Ce projet doit encore être approuvé par l'assemblée, mais le Bharatiya Janata Party (BJP) du Premier ministre Narendra Modi et ses alliés y ont la majorité absolue, il devrait donc passer sans encombre.

"La décision unilatérale du gouvernement indien d'abolir l'article 370 est illégale et inconstitutionnelle et fera de l'Inde une force d'occupation au Jammu-et-Cachemire", a déclaré sur Twitter Mehbooba Mufti.

Comme d'autres responsables politiques locaux, elle avait été assignée à résidence à partir de la nuit de dimanche à lundi, dans une savante orchestration du pouvoir indien visant à prévenir les troubles que son annonce risquait de créer dans la région à majorité musulmane.

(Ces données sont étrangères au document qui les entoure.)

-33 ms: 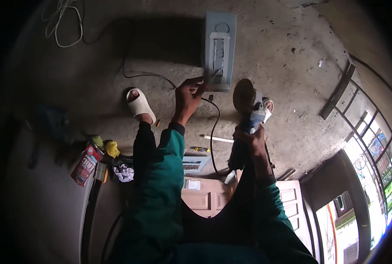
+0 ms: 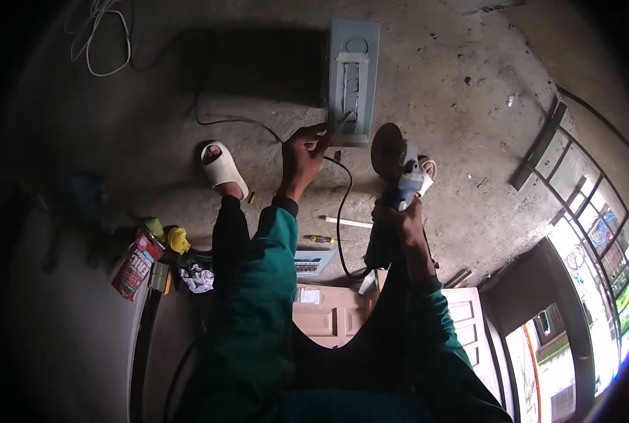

L'ancienne ministre en chef du Jammu-et-Cachemire fait référence à un article de la Constitution indienne qui réservait une autonomie spécifique à cet Etat et son assemblée locale, limitant à certains domaines comme la diplomatie et la Défense les compétences du pouvoir central pour ce territoire.

"Cela aura des conséquences catastrophiques pour le sous-continent. Les intentions du gouvernement de l'Inde sont claires. Ils veulent s'emparer du territoire du Jammu-et-Cachemire en terrorisant son peuple", a-t-elle poursuivi.